[Activity]:
Your reply should consist of the listing, copied exactly.

** Opening Given material block **

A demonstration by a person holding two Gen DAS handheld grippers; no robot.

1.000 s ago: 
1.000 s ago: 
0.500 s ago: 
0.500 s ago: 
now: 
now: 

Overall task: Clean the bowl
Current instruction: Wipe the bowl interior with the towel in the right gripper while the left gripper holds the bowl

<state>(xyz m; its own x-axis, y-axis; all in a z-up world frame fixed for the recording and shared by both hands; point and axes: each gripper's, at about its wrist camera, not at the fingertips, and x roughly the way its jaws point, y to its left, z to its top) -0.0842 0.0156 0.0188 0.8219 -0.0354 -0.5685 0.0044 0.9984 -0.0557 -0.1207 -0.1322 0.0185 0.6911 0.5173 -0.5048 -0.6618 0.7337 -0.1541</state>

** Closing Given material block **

[Task response]:
A demonstration by a person holding two Gen DAS handheld grippers; no robot.

1.000 s ago: 
1.000 s ago: 
0.500 s ago: 
0.500 s ago: 
now: 
now: 

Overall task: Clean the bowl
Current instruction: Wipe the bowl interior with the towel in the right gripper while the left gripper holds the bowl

<state>(xyz m; its own x-axis, y-axis; all in a z-up world frame fixed for the recording and shared by both hands; point and axes: each gripper's, at about its wrist camera, not at the fingertips, and x roughly the way its jaws point, y to its left, z to its top) -0.0842 0.0156 0.0188 0.8219 -0.0354 -0.5685 0.0044 0.9984 -0.0557 -0.1207 -0.1322 0.0185 0.6911 0.5173 -0.5048 -0.6618 0.7337 -0.1541</state>

The complete answer has now been given.